» **WHAT YOU SHOULD DO**
Once the data has been read, print it back in full, exactly.

» **DATA SHOWN**

* * * * * * * * *

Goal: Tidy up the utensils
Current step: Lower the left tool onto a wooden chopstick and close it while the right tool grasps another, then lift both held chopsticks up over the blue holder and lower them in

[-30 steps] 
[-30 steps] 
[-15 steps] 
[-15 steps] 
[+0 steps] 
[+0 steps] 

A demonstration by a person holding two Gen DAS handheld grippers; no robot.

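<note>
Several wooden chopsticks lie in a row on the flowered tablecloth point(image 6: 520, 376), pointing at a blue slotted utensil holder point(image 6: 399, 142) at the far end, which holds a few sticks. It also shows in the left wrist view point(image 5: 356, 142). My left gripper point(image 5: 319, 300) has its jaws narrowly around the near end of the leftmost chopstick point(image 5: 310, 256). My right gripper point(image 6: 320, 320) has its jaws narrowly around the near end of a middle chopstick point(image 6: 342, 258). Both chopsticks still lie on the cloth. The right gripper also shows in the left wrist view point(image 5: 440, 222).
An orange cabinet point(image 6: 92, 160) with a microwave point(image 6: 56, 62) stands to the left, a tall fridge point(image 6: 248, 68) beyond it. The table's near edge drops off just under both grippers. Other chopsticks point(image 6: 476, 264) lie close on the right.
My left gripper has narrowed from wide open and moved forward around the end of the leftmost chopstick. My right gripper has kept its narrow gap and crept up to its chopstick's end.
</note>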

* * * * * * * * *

» **SOLUTION**
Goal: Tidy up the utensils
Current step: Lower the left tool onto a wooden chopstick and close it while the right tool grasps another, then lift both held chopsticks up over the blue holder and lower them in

[-30 steps] 
[-30 steps] 
[-15 steps] 
[-15 steps] 
[+0 steps] 
[+0 steps] 

A demonstration by a person holding two Gen DAS handheld grippers; no robot.

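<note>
Several wooden chopsticks lie in a row on the flowered tablecloth point(image 6: 520, 376), pointing at a blue slotted utensil holder point(image 6: 399, 142) at the far end, which holds a few sticks. It also shows in the left wrist view point(image 5: 356, 142). My left gripper point(image 5: 319, 300) has its jaws narrowly around the near end of the leftmost chopstick point(image 5: 310, 256). My right gripper point(image 6: 320, 320) has its jaws narrowly around the near end of a middle chopstick point(image 6: 342, 258). Both chopsticks still lie on the cloth. The right gripper also shows in the left wrist view point(image 5: 440, 222).
An orange cabinet point(image 6: 92, 160) with a microwave point(image 6: 56, 62) stands to the left, a tall fridge point(image 6: 248, 68) beyond it. The table's near edge drops off just under both grippers. Other chopsticks point(image 6: 476, 264) lie close on the right.
My left gripper has narrowed from wide open and moved forward around the end of the leftmost chopstick. My right gripper has kept its narrow gap and crept up to its chopstick's end.
</note>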

Fully answered, the exercise is complete.